_EXERCISE:_ For the word "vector", count the lines below that contain it. Give the number alone.
....
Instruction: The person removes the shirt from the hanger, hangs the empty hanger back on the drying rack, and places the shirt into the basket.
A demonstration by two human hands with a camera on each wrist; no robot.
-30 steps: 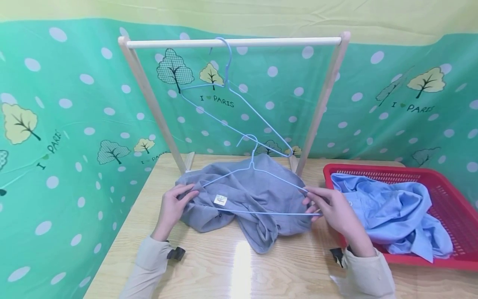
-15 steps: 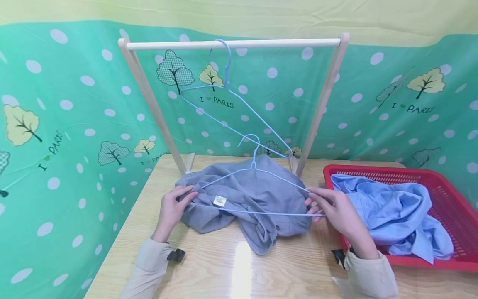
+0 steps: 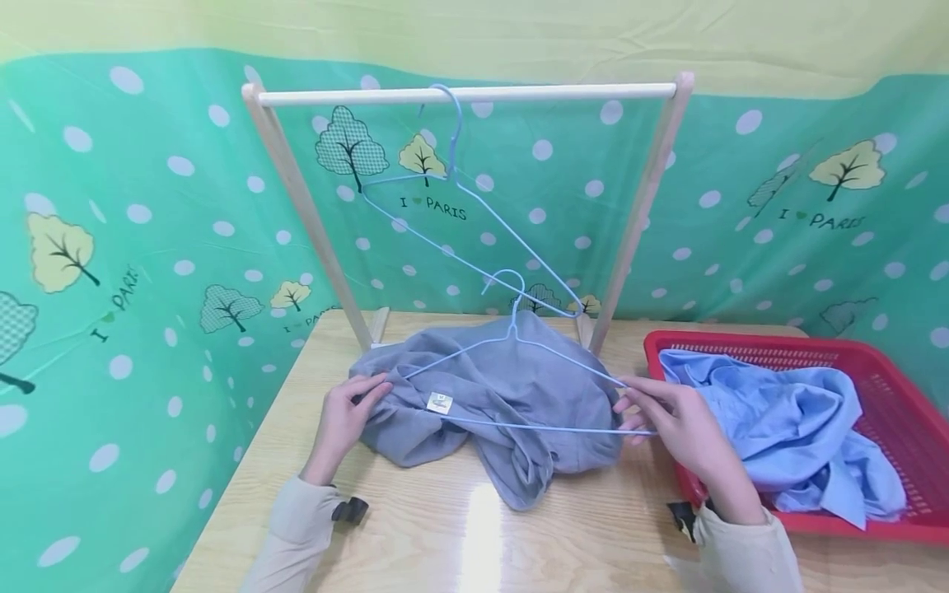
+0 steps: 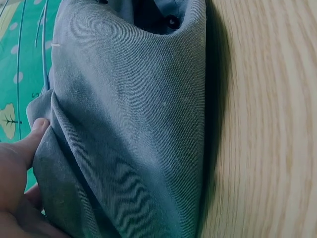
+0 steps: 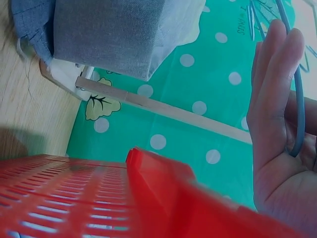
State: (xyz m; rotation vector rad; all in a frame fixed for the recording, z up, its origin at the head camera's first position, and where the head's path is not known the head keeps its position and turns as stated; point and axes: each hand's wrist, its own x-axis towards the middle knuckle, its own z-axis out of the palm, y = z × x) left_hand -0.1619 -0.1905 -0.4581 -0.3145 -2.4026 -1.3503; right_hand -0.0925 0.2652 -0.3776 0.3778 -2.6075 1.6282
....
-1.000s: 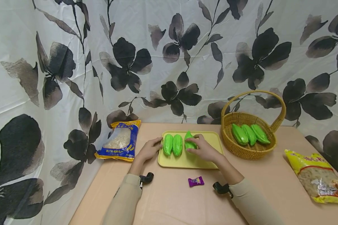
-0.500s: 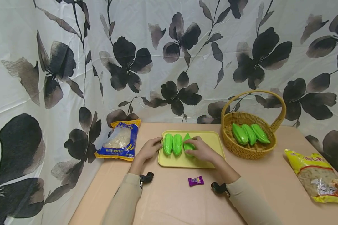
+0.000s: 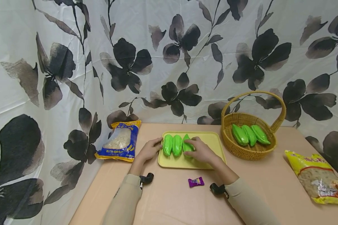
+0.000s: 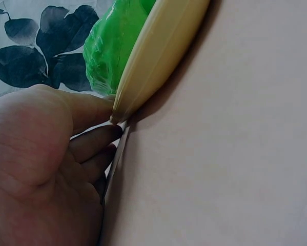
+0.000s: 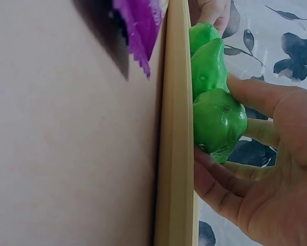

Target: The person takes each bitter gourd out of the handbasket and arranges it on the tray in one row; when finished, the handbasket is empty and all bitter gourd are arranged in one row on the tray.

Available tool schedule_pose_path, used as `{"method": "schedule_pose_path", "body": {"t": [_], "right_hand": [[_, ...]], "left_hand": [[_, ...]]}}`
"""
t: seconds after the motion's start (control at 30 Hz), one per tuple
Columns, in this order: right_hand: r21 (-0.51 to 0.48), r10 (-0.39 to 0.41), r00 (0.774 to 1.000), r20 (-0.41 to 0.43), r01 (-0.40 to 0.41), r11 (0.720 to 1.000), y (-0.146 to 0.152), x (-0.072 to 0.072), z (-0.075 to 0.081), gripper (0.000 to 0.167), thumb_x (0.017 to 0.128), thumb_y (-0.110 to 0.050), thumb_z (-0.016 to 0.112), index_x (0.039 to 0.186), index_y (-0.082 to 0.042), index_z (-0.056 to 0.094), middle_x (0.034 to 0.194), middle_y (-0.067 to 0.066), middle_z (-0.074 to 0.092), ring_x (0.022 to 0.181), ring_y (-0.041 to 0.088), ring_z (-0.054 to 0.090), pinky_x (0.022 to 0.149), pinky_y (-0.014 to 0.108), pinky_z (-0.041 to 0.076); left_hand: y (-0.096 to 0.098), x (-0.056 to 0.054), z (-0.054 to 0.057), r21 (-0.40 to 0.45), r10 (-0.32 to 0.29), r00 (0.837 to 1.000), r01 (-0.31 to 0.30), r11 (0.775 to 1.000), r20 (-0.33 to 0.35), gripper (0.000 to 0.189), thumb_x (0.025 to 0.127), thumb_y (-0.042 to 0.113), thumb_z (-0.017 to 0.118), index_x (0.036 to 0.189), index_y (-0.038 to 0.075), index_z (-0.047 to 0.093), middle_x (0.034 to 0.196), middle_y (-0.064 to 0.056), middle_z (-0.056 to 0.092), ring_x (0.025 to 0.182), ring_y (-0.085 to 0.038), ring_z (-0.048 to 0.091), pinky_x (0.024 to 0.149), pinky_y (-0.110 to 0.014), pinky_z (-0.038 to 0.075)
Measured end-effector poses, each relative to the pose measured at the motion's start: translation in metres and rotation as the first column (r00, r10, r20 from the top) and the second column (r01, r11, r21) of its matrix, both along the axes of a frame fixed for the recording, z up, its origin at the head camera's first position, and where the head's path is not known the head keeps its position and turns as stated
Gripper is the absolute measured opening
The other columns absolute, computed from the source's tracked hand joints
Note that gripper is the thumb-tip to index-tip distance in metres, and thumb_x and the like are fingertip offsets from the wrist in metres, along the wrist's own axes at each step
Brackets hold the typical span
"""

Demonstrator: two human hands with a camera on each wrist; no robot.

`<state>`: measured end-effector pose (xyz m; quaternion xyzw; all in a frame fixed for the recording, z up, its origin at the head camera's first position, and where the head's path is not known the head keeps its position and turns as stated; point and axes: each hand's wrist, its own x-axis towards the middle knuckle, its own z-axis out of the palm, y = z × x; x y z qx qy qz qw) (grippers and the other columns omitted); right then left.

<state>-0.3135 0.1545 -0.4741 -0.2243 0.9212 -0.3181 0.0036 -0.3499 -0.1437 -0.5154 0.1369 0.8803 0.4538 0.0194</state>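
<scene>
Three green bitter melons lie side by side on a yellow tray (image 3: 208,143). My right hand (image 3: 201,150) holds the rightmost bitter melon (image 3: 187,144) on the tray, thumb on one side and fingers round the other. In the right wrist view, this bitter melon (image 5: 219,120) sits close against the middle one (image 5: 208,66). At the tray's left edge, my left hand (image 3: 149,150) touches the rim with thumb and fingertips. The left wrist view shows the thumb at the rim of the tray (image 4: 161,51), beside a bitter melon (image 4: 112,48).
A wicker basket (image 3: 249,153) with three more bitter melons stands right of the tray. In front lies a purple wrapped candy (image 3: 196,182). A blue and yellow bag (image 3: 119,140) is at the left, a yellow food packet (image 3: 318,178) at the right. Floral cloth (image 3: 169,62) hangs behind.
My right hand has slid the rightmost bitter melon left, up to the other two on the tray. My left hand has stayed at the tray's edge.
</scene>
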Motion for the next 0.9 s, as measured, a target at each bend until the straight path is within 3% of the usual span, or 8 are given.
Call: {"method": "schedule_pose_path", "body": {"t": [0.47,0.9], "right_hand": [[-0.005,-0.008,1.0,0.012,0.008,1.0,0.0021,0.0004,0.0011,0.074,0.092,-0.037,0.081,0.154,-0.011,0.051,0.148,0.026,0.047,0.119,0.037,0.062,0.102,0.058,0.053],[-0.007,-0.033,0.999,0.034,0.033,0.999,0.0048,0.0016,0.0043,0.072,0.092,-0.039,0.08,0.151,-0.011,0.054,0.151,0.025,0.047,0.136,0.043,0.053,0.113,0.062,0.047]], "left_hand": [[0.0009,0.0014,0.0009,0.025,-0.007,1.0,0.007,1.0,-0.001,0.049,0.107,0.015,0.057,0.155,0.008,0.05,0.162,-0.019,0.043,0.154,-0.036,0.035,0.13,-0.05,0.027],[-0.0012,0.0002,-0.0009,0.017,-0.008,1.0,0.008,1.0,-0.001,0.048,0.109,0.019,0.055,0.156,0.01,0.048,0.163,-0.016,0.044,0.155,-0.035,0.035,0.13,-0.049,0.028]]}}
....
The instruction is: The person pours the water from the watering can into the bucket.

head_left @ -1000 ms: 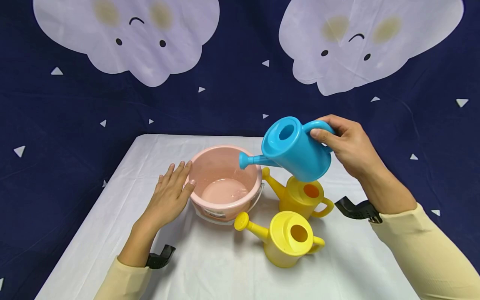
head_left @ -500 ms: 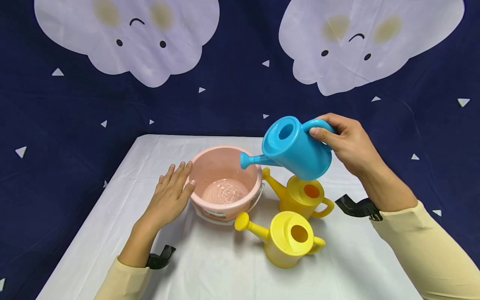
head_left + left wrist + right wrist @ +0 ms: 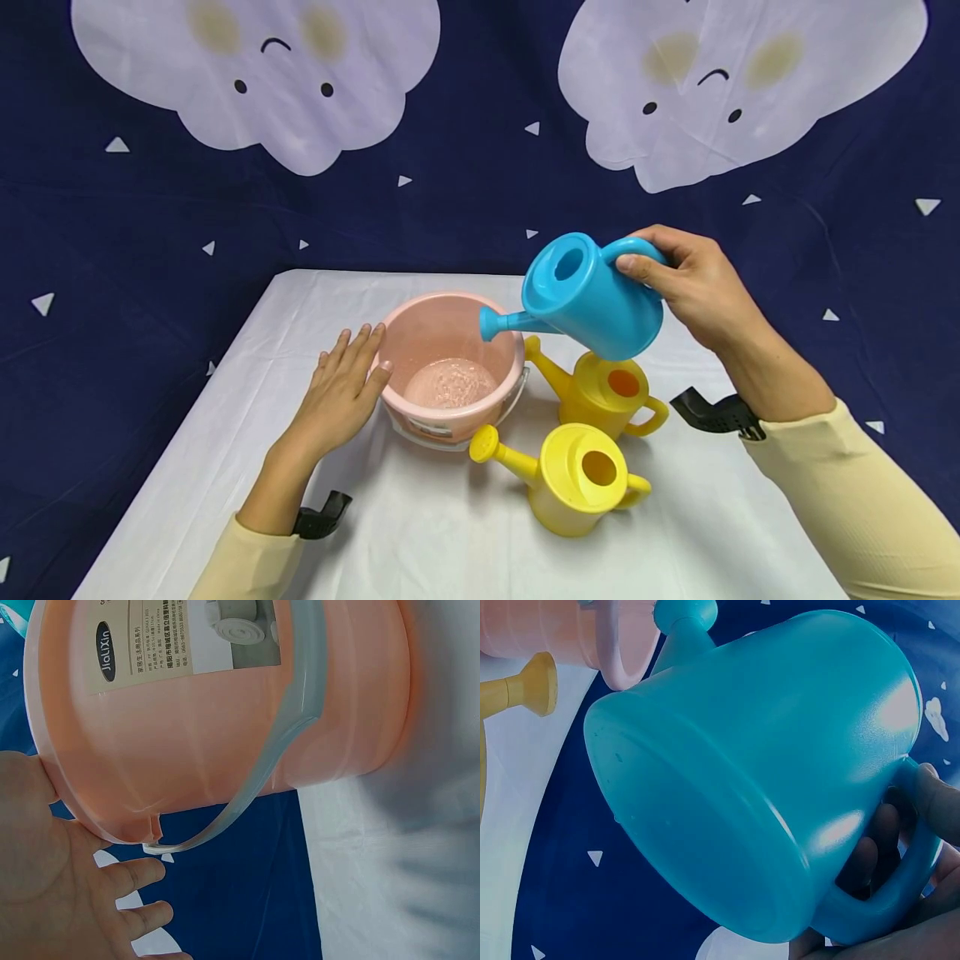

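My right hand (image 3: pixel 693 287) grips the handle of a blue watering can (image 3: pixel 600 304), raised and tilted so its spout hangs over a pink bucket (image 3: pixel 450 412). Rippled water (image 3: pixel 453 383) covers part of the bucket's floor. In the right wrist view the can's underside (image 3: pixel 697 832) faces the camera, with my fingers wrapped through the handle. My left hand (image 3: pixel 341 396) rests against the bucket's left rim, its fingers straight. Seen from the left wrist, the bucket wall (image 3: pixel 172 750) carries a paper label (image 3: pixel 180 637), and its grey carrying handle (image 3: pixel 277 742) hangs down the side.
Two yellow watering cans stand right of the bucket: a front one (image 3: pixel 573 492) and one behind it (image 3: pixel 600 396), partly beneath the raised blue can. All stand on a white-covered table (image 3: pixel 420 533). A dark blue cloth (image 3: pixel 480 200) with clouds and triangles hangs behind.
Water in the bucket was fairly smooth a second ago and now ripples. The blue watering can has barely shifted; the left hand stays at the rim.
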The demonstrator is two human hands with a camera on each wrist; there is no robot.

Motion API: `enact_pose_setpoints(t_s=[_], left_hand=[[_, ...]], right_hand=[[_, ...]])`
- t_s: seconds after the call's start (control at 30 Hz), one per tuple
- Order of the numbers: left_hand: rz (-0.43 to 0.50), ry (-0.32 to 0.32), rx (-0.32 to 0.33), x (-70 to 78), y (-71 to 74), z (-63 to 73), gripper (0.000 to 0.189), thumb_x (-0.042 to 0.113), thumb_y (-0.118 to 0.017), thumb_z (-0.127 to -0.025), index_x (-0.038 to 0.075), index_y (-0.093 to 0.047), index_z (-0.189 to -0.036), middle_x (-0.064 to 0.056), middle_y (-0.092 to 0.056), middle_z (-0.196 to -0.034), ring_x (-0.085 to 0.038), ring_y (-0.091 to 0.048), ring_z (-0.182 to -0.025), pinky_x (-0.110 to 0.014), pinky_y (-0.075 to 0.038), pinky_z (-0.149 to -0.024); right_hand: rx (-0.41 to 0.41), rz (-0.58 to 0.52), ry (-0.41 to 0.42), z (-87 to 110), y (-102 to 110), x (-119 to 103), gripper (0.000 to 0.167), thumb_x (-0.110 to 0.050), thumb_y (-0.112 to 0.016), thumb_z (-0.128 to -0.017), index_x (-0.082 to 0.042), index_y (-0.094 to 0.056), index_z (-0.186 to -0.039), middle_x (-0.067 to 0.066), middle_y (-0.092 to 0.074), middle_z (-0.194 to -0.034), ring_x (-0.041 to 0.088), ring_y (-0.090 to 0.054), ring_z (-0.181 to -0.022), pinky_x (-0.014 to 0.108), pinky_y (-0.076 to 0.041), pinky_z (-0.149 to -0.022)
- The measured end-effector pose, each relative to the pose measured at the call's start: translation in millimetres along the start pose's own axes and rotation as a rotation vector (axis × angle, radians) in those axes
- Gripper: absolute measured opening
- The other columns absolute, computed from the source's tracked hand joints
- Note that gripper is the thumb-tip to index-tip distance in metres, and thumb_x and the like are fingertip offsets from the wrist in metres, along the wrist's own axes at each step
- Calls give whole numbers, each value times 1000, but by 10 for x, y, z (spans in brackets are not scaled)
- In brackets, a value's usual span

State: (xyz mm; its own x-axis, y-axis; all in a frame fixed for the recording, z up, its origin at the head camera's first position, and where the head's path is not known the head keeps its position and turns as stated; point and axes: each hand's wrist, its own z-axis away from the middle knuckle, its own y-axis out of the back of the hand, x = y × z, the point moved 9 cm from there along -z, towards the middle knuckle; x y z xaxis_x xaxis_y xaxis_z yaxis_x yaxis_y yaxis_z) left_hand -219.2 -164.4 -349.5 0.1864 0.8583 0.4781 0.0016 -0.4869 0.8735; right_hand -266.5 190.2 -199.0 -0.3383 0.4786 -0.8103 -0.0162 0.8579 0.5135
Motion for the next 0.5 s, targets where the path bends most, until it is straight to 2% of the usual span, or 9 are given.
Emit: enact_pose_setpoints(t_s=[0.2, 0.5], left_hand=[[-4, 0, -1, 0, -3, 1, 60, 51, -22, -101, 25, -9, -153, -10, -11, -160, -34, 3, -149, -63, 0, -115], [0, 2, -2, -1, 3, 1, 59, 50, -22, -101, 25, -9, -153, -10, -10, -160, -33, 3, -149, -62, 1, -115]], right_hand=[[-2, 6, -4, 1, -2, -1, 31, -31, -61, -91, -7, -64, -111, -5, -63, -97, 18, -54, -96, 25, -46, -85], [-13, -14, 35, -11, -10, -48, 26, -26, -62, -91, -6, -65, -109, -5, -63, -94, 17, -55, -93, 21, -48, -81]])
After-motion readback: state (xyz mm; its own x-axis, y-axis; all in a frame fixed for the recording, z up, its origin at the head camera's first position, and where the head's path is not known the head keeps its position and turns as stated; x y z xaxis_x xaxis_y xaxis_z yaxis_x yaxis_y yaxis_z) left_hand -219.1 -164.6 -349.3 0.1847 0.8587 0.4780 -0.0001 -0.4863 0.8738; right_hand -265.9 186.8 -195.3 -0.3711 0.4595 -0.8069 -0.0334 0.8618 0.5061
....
_TASK ANSWER:_ 2